_Aim of the task:_ Give back exactly the line containing "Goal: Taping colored" together with all the lines after it, ending at the final line below.

==========

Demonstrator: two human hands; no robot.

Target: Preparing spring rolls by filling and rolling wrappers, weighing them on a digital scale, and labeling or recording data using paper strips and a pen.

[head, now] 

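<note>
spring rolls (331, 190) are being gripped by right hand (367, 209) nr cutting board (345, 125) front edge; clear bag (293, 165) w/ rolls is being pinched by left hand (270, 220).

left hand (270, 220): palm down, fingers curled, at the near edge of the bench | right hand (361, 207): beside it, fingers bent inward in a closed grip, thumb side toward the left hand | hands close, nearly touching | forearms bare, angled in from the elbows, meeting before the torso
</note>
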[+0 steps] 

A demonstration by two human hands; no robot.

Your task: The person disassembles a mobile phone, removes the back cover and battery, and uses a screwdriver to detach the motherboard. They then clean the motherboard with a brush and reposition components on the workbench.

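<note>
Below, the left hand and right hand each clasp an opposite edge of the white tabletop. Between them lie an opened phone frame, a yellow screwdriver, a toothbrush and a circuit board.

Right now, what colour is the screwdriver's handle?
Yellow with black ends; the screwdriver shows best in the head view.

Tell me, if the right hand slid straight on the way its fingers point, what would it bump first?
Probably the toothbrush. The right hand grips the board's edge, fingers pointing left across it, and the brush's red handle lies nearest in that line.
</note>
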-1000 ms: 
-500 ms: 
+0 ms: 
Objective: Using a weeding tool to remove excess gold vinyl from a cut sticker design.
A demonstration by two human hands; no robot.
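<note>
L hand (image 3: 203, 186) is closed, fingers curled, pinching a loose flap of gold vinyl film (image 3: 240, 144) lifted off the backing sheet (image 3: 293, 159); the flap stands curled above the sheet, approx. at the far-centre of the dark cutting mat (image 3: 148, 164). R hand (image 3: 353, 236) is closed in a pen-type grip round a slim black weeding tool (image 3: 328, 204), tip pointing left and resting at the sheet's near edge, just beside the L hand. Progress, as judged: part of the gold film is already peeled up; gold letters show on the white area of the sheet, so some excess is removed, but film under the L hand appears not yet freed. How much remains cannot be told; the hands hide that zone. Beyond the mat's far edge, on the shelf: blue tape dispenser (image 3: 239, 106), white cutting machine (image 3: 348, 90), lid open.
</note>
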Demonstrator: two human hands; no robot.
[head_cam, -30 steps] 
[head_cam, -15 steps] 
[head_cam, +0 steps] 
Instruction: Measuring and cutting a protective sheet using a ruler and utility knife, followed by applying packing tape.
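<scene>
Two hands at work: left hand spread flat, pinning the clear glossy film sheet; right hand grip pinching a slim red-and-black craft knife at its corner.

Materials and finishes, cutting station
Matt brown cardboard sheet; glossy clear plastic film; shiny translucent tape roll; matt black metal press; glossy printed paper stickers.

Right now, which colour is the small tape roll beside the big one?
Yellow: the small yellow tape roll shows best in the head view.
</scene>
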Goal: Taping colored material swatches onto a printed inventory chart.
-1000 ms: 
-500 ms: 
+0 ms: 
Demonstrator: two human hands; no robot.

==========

_Reply to the task:_
Goal: Taping colored material swatches onto a printed inventory chart.
-1000 ms: 
-500 ms: 
+0 ms: 
Demonstrator: two human hands; no robot.

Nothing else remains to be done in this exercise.